# Activity
Below are several entries. Transcribe exactly those lines that fall from the one with "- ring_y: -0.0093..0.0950" through the one with "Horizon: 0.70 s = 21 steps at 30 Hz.", end lines included.

# Extracted data
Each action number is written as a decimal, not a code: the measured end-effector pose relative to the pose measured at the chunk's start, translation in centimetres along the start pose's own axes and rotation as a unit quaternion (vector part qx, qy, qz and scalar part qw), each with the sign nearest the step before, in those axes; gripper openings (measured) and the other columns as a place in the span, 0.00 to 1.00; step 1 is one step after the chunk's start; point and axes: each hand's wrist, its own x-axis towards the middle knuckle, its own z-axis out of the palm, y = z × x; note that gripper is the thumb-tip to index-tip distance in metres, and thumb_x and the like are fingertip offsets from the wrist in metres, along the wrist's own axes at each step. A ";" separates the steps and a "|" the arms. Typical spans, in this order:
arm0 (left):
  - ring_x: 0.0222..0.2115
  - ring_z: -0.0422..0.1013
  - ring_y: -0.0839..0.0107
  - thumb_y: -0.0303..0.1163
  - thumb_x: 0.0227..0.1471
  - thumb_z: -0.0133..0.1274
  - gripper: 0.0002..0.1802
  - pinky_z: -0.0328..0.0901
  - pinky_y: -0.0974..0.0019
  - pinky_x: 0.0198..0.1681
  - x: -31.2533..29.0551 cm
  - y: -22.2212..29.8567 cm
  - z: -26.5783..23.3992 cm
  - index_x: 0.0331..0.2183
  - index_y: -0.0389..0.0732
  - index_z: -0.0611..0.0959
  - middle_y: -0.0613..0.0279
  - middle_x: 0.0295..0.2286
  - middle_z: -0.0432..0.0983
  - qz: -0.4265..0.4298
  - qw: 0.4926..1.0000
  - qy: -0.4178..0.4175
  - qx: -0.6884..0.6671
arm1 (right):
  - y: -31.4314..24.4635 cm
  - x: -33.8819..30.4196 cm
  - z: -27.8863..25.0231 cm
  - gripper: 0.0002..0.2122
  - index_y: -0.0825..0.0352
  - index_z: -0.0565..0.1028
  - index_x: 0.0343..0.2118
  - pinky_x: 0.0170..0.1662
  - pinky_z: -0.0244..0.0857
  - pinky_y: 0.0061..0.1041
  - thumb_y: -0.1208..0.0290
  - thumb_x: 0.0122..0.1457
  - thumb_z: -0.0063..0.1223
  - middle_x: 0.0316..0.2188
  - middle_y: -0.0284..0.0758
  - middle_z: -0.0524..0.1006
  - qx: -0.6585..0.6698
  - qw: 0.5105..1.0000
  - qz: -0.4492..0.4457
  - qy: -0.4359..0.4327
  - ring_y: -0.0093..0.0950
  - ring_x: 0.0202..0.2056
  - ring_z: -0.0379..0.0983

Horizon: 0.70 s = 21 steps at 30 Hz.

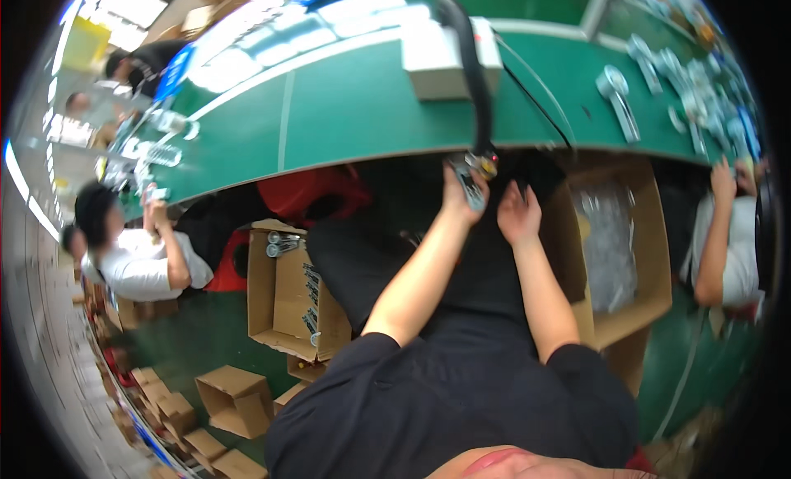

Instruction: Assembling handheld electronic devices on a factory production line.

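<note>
My left hand (459,197) is closed around a small grey-blue handled part (472,192), held upright just past the near edge of the table. At its upper end, yellowish metal and a small red light show by the tip of a thick black flexible arm (476,91); whether they touch I cannot tell. My right hand (519,215) is a little to the right, palm up, its fingers loosely bent and apart. I see nothing held in it.
A white box (451,63) with cables stands on the green table (346,108). Grey round-headed handled parts (618,104) lie at right. An open carton (280,306) with similar parts is left of my legs; another carton (651,314) holds clear plastic bags (608,248). People sit on both sides.
</note>
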 end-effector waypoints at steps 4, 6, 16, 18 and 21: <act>0.23 0.77 0.76 0.71 0.61 0.46 0.36 0.75 0.79 0.22 -0.2 1.3 -0.5 0.42 0.45 0.82 0.61 0.32 0.81 0.016 0.999 0.007 -0.051 | 4.3 3.3 -1.3 0.25 0.72 0.68 0.61 0.63 0.69 0.39 0.55 0.73 0.42 0.53 0.44 0.80 -0.066 0.997 0.004 0.051 0.37 0.56 0.76; 0.23 0.78 0.74 0.71 0.62 0.46 0.36 0.76 0.78 0.22 1.0 2.3 -2.5 0.43 0.44 0.81 0.58 0.33 0.81 0.058 0.997 -0.013 -0.051 | 8.2 2.6 3.6 0.28 0.72 0.64 0.67 0.71 0.59 0.43 0.55 0.74 0.37 0.63 0.48 0.73 -0.103 0.994 0.034 0.011 0.42 0.66 0.67; 0.32 0.83 0.68 0.67 0.62 0.51 0.35 0.81 0.66 0.36 -8.3 4.7 -1.1 0.44 0.42 0.81 0.61 0.34 0.83 0.117 0.992 -0.010 0.046 | 7.1 12.4 -4.6 0.14 0.71 0.74 0.44 0.47 0.84 0.34 0.64 0.70 0.43 0.43 0.46 0.81 -0.040 0.981 0.069 0.175 0.39 0.44 0.83; 0.32 0.82 0.74 0.68 0.60 0.54 0.35 0.80 0.71 0.33 -11.2 6.9 -3.3 0.42 0.42 0.83 0.64 0.36 0.83 0.091 0.993 -0.060 0.052 | 9.3 11.5 -4.1 0.13 0.75 0.74 0.43 0.39 0.86 0.30 0.68 0.67 0.49 0.39 0.49 0.82 0.012 0.969 0.066 0.239 0.41 0.38 0.84; 0.28 0.79 0.79 0.65 0.60 0.56 0.29 0.76 0.76 0.27 -13.9 8.8 -4.7 0.40 0.46 0.83 0.66 0.35 0.83 0.119 0.990 -0.038 0.061 | 9.6 9.9 -3.5 0.14 0.74 0.75 0.44 0.36 0.84 0.28 0.65 0.68 0.52 0.38 0.46 0.83 0.037 0.967 0.112 0.226 0.38 0.38 0.85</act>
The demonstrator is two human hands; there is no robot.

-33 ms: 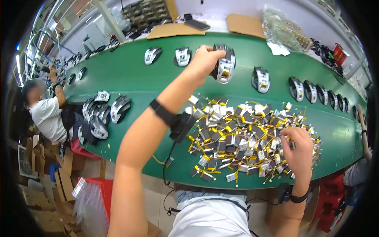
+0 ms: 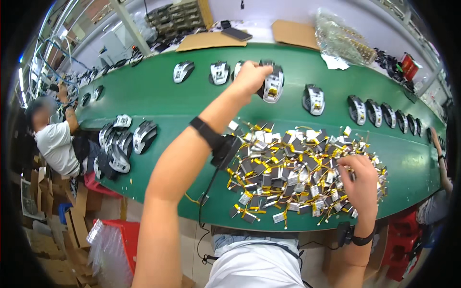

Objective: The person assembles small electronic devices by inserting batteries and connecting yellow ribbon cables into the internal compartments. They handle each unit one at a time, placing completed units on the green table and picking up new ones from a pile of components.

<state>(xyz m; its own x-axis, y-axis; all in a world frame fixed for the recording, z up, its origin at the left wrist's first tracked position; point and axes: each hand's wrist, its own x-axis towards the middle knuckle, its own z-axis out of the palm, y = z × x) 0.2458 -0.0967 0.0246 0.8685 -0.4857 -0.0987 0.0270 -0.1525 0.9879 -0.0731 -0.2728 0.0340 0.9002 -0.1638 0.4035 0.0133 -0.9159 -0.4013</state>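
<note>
My left hand (image 2: pixel 252 78) reaches across the green bench and has its fingers closed on a computer mouse (image 2: pixel 272 89), grey and black with its top cover off and a yellow patch inside. Behind that hand another mouse is partly hidden. My right hand (image 2: pixel 361 180) is over the right part of a heap of small flat battery packs (image 2: pixel 288 165) with yellow tape and thin wires. Its fingers are curled, thumb and forefinger tips close together; what they hold, if anything, I cannot make out.
Open mice stand along the bench: a lone one (image 2: pixel 313 100) right of my left hand, a row (image 2: pixel 373 113) farther right, a cluster (image 2: pixel 115 144) at left. Cardboard (image 2: pixel 211 41) and a plastic bag (image 2: pixel 343 38) lie behind. A person (image 2: pixel 55 139) sits at left; another's arm (image 2: pixel 439 153) shows at right.
My left hand and the mouse in it have come slightly nearer, and more of the mouse behind the hand shows. The whole view has shifted a little. My right hand is almost unchanged.
</note>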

# Response box
  - ring_y: -0.0093..0.0950
  - ring_x: 0.0202..0.2056
  - ring_z: -0.0379..0.0983

Horizon: 0.70 s = 21 steps at 30 Hz.

No further response is required.